Extracted entries »
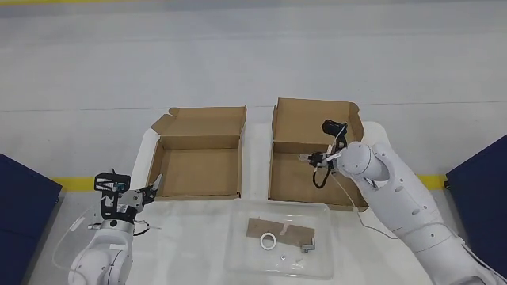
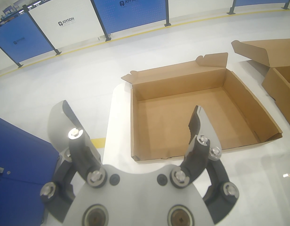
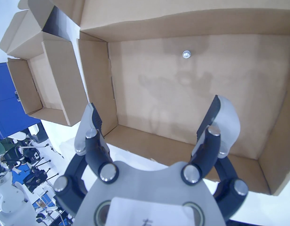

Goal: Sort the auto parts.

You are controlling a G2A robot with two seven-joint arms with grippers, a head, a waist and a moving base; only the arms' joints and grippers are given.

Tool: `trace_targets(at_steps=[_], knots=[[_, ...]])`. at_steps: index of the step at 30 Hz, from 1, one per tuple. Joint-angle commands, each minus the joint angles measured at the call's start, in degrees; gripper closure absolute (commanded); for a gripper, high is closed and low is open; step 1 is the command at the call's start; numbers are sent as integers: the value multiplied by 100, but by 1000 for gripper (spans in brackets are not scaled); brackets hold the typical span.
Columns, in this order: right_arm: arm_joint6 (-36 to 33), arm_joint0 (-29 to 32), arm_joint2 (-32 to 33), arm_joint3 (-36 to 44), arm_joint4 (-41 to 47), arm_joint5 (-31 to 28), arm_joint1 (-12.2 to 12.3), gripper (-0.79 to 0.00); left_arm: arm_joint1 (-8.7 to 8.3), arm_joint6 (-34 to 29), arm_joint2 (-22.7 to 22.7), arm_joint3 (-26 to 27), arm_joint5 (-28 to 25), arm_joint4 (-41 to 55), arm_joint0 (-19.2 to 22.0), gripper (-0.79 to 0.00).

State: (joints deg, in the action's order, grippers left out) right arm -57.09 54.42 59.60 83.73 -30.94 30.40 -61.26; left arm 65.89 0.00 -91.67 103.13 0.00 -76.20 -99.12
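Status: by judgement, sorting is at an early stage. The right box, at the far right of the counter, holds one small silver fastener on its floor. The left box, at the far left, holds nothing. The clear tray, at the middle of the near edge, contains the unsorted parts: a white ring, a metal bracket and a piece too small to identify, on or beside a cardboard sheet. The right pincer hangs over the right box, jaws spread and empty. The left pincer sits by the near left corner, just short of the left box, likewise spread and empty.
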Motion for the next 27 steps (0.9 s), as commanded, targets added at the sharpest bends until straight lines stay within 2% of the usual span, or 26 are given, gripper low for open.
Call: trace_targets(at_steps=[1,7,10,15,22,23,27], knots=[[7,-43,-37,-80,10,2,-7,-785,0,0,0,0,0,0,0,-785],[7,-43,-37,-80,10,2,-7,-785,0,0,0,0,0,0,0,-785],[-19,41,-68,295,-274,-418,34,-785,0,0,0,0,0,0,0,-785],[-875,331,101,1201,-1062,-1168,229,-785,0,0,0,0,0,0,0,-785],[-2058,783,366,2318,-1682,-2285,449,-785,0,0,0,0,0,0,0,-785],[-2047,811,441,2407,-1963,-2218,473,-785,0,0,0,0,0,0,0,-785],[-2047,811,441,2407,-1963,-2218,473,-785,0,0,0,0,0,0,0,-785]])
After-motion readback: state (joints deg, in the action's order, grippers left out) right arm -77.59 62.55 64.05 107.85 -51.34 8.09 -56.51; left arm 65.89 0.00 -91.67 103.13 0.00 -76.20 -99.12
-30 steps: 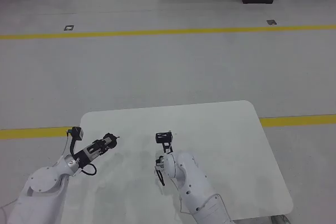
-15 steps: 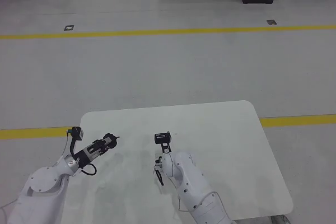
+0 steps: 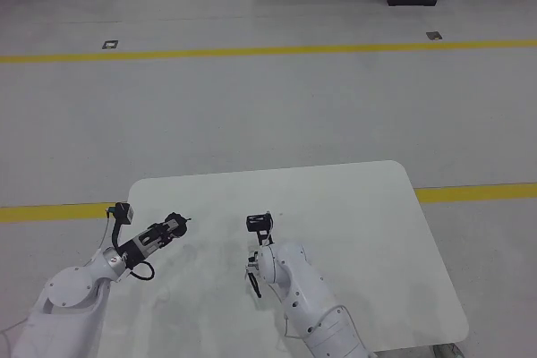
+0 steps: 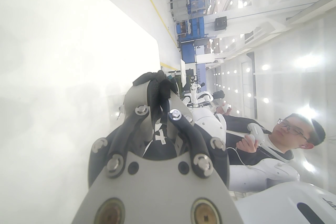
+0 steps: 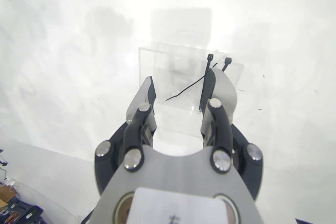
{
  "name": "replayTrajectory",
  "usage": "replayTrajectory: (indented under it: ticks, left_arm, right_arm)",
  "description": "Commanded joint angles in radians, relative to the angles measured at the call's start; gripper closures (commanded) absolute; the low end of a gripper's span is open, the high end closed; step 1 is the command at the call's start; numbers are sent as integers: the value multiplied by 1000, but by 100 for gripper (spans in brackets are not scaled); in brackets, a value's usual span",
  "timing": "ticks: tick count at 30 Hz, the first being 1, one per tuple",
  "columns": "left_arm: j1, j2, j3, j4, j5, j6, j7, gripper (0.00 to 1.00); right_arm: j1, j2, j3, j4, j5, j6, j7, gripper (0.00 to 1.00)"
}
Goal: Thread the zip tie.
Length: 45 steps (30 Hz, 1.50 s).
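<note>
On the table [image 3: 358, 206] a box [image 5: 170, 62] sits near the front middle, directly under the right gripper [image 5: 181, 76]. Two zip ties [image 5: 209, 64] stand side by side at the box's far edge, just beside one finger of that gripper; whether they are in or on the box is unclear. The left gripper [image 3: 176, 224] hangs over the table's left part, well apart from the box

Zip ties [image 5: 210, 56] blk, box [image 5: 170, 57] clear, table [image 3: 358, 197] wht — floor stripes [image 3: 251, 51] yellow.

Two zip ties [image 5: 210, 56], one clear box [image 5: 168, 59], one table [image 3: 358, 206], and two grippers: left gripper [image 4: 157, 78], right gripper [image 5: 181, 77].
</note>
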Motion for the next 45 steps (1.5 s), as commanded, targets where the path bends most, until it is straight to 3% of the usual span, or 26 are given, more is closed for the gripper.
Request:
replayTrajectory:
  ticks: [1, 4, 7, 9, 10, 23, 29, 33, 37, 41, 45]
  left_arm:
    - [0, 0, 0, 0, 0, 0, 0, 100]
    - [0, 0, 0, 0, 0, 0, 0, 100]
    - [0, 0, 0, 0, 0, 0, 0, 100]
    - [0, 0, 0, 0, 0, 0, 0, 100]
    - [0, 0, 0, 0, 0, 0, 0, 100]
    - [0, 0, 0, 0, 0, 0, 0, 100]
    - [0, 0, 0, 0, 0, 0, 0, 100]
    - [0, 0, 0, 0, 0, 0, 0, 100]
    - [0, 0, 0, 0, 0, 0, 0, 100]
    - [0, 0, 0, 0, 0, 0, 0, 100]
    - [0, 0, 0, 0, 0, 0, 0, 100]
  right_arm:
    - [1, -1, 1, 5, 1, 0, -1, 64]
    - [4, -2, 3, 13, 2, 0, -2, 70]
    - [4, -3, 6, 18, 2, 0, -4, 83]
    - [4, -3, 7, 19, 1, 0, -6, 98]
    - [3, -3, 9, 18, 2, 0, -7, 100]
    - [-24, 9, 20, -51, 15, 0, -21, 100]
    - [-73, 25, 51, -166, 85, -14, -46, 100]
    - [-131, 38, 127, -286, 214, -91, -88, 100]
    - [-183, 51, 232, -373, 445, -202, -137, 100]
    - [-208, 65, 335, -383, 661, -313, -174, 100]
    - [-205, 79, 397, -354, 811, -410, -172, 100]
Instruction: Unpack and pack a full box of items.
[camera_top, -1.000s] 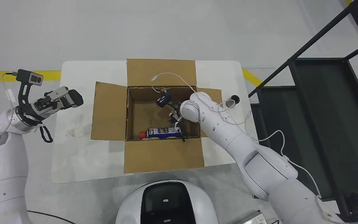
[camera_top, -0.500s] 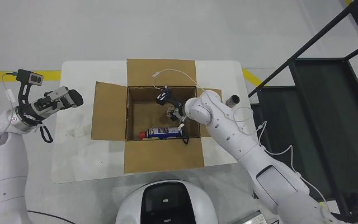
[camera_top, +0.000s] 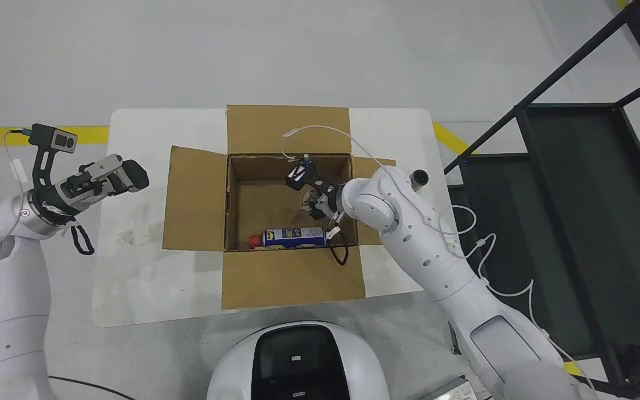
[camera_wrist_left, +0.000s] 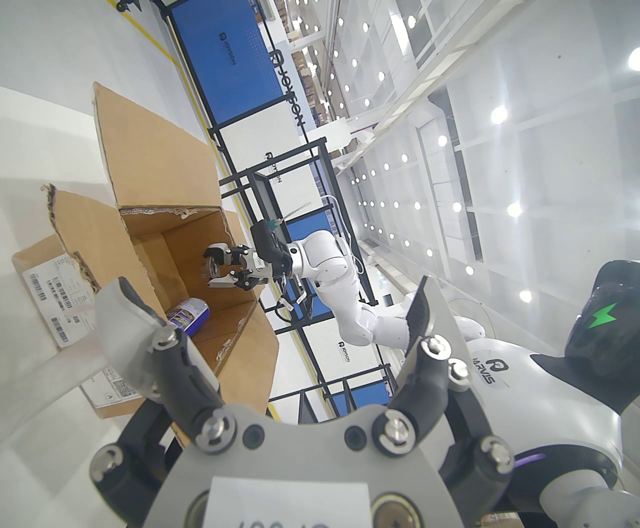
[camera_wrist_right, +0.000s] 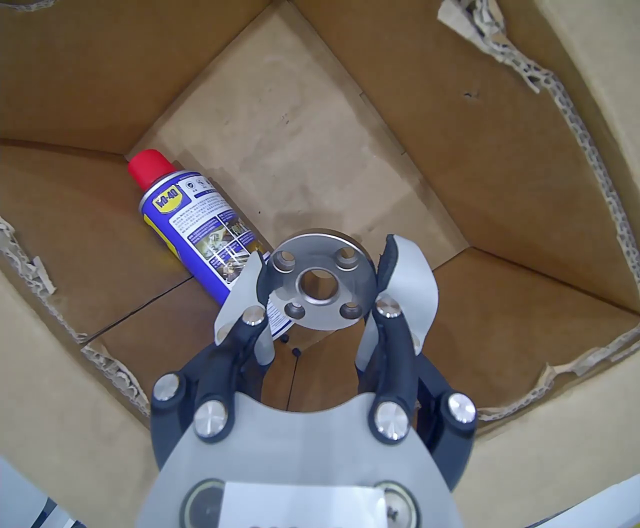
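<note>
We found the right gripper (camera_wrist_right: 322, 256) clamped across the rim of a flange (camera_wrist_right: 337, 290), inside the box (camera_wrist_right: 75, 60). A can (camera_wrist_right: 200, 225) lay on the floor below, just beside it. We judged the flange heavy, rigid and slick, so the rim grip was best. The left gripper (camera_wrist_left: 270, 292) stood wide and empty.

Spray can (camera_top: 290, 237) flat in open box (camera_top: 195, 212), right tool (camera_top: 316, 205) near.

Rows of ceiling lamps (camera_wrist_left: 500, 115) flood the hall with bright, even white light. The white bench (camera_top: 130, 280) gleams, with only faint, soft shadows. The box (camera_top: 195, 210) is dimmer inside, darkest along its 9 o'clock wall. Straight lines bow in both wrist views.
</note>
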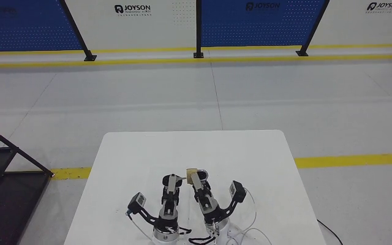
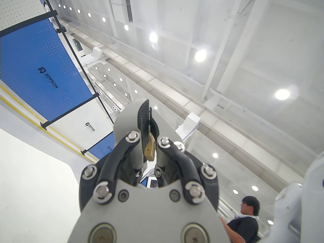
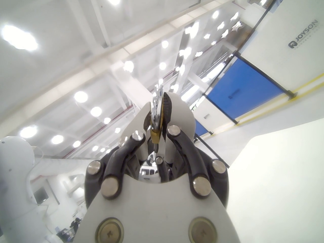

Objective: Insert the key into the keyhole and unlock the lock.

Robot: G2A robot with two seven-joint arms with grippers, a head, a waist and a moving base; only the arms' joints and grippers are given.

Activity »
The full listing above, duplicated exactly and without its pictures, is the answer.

Written solution »
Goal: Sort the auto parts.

You are controlling a G2A robot with two seven-joint arms with grippers, a head, a waist and a moving base; only the arms' joints and grippers are given.

Tool: `trace_targets(at_steps=[_], knots=[[_, ...]])`. at_steps: index of the step at 30 Hz, from 1, one per tuple. Joint-angle commands, each minus the joint angles measured at the call's start, in degrees; gripper closure absolute (commanded); for a gripper, high is closed and low is open; step 1 is the command at the call's start; numbers are sent as integers: the value multiplied by 100, but by 1000 for gripper (spans in brackets are not scaled); brackets hold the typical span.
Columns, in this order: right_arm: arm_joint6 (-36 to 33), arm_joint0 (-29 to 32), arm_joint2 (-32 to 33), arm_joint3 (-36 to 44), arm_joint4 (-41 to 47), arm_joint5 (-31 to 28), arm_joint1 (-12.2 to 12.3), gripper (-0.79 to 0.00); left_arm: arm_joint1 (-8.7 to 8.3), arm_joint6 (-34 to 29), arm_joint2 (-22.7 to 22.7), arm_joint3 (-26 to 27), arm_joint5 (-28 to 25), arm_joint4 (-41 to 55), arm_joint0 (-19.2 to 22.0), gripper (-0.79 to 0.00).

State: (joints deg, in the action's order, grippers left out) right arm -57.09 54.42 59.60 83.73 -30.94 30.40 -61.26; left arm 65.89 0.00 -91.67 103.13 0.00 -76.20 -99.12
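Status: by judgement, sorting is at an early stage. The right box, at the far right of the counter, holds one small silver fastener on its floor. The left box, at the far left, holds nothing. The clear tray, at the middle of the near edge, contains the unsorted parts: a white ring, a metal bracket and a piece too small to identify, on or beside a cardboard sheet. The right pincer hangs over the right box, jaws spread and empty. The left pincer sits by the near left corner, just short of the left box, likewise spread and empty.
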Motion for the next 27 steps (0.9 s), as commanded, targets added at the sharpest bends until straight lines stay within 2% of the usual span, or 26 are given, gripper low for open.
Call: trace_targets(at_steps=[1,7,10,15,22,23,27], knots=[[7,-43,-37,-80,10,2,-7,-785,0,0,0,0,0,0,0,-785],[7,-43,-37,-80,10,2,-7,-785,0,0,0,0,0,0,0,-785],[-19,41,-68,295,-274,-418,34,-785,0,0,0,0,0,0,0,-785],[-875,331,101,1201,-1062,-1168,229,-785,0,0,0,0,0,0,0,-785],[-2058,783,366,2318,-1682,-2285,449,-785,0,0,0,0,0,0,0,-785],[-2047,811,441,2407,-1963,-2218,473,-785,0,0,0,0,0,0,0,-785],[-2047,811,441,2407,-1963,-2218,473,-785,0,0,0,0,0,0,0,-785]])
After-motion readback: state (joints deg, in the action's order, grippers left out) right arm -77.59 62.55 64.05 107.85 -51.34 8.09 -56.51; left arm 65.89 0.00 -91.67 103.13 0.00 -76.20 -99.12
-30 steps: 
-15 steps: 
+0 steps: 
+0 steps: 
+0 steps: 
{
  "name": "replayTrajectory",
  "usage": "replayTrajectory: (indented under it: ticks, left_arm, right_arm)",
  "description": "Commanded joint angles in radians, relative to the angles measured at the call's start; gripper closures (commanded) absolute; the low end of a gripper's span is open, the high end closed; step 1 is the command at the call's start; numbers are sent as integers: the value multiplied by 1000, but by 100 for gripper (spans in brackets are not scaled); in brackets, a value's usual span",
  "timing": "ticks: tick count at 30 Hz, the first being 1, one per tuple",
  "columns": "left_arm: j1, j2, j3, j4, j5, j6, j7, gripper (0.00 to 1.00); right_arm: j1, j2, j3, j4, j5, j6, j7, gripper (0.00 to 1.00)"
}
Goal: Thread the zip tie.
Length: 45 steps (30 Hz, 1.50 s).
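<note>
On the table [image 3: 358, 206] a box [image 5: 170, 62] sits near the front middle, directly under the right gripper [image 5: 181, 76]. Two zip ties [image 5: 209, 64] stand side by side at the box's far edge, just beside one finger of that gripper; whether they are in or on the box is unclear. The left gripper [image 3: 176, 224] hangs over the table's left part, well apart from the box

Zip ties [image 5: 210, 56] blk, box [image 5: 170, 57] clear, table [image 3: 358, 197] wht — floor stripes [image 3: 251, 51] yellow.

Two zip ties [image 5: 210, 56], one clear box [image 5: 168, 59], one table [image 3: 358, 206], and two grippers: left gripper [image 4: 157, 78], right gripper [image 5: 181, 77].
</note>
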Motion for the next 45 steps (1.5 s), as commanded, targets where the path bends most, until it is straight to 3% of the usual span, or 26 are given, more is closed for the gripper.
Request:
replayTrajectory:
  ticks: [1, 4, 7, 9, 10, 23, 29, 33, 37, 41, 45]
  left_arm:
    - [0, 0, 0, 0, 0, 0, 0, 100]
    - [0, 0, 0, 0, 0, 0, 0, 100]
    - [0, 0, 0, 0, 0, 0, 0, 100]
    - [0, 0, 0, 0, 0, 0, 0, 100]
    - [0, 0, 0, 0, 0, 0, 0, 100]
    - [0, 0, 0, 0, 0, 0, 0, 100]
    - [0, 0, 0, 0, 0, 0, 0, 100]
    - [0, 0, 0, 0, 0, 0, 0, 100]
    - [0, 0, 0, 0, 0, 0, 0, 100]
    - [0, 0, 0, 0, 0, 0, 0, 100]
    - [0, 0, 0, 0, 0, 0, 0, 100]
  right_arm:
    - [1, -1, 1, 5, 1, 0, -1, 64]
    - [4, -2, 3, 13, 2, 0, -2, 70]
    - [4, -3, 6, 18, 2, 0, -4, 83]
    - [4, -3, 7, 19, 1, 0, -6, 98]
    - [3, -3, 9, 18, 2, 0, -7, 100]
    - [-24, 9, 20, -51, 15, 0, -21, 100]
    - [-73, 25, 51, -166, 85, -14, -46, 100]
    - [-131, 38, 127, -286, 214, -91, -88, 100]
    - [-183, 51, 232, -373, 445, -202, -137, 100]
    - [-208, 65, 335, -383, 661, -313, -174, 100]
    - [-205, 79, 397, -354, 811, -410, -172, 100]
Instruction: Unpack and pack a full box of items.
[camera_top, -1.000s] 
[camera_top, -0.500s] 
[camera_top, +0.000s] 
[camera_wrist_left, +0.000s] 
[camera_wrist_right, +0.000s] 
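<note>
We found the right gripper (camera_wrist_right: 322, 256) clamped across the rim of a flange (camera_wrist_right: 337, 290), inside the box (camera_wrist_right: 75, 60). A can (camera_wrist_right: 200, 225) lay on the floor below, just beside it. We judged the flange heavy, rigid and slick, so the rim grip was best. The left gripper (camera_wrist_left: 270, 292) stood wide and empty.

Spray can (camera_top: 290, 237) flat in open box (camera_top: 195, 212), right tool (camera_top: 316, 205) near.

Rows of ceiling lamps (camera_wrist_left: 500, 115) flood the hall with bright, even white light. The white bench (camera_top: 130, 280) gleams, with only faint, soft shadows. The box (camera_top: 195, 210) is dimmer inside, darkest along its 9 o'clock wall. Straight lines bow in both wrist views.
</note>
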
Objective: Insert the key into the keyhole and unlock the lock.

Robot: G2A robot with two seven-joint arms with grippers, a head, a waist and a moving base; only the arms' joints and grippers are given.

That makes the output complete.